Watson, P.J. and M.C. Kennedy. 1998. The Development of Horticulture in the Eastern Woodlands of North America: Women’s Role. In Reader in Gender Archaeology, edited by K. Hays-Gilpin and D.S. Whitley, pp. 173-190. Routledge, London.
Wymer, Dee Anne. 1996. The Ohio Hopewell Econiche: Human-Land Interaction in the Core Area. In A View From the Core: A Synthesis of Ohio Hopewell Archaeology, edited by P. Pacheco, pp. 36-52. The Ohio Archaeological Council, Inc, Columbus.
Thank you all for the interesting and useful references. Some I have read and some not yet! However, I did not make it clear enough in my question I'm afraid.
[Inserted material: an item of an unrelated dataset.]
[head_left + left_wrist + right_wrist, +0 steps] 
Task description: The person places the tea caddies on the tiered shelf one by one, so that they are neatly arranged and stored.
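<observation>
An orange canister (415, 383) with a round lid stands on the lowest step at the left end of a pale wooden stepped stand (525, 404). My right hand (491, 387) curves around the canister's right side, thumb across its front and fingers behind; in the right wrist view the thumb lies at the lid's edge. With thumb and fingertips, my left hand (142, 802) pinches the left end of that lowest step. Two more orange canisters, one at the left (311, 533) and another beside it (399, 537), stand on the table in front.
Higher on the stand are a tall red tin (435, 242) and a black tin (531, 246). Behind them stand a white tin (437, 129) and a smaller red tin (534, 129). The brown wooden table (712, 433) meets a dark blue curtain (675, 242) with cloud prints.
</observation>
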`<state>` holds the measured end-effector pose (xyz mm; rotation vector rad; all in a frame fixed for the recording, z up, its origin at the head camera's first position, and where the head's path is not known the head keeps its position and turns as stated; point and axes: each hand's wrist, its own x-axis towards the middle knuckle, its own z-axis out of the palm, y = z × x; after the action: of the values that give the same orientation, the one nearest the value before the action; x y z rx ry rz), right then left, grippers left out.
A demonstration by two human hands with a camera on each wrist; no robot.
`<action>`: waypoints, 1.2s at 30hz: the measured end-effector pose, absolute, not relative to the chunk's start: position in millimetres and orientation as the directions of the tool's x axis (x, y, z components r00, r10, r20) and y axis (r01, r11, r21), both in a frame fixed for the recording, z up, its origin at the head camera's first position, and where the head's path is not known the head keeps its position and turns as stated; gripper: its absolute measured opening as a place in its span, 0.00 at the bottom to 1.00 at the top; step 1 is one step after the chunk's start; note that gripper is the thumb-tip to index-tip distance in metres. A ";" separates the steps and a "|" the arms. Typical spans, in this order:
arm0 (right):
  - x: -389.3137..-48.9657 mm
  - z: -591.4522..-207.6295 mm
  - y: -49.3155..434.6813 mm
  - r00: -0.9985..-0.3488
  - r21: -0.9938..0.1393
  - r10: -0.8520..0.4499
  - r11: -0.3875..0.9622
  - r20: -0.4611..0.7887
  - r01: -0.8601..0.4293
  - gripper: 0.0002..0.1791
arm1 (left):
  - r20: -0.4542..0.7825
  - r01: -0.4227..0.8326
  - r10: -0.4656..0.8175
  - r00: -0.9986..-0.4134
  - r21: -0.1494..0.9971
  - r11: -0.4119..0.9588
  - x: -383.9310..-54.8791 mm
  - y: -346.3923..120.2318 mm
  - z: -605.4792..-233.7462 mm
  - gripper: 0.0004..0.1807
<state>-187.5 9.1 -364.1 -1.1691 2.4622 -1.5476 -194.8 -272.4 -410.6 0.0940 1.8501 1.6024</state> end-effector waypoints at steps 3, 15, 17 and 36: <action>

I am not referring at all to the run-up to agriculture or domestication. Here in South Africa the Khoisan hunter-gatherers and herders never did embrace any form of agriculture or plant domestication. Both precolonial and post-colonial people used, and modern descendants still use, a wide variety of plants in all sorts of ways. So what I am asking is for evidence of use that has been found world-wide in excavation deposits, for use of plants, be they indigenous or, so-called weedy aliens, but with no connection to agriculture or domestication. Not only for food, but for medicinal, household, construction, toolmaking, dyeing, mastic, painting, and etc!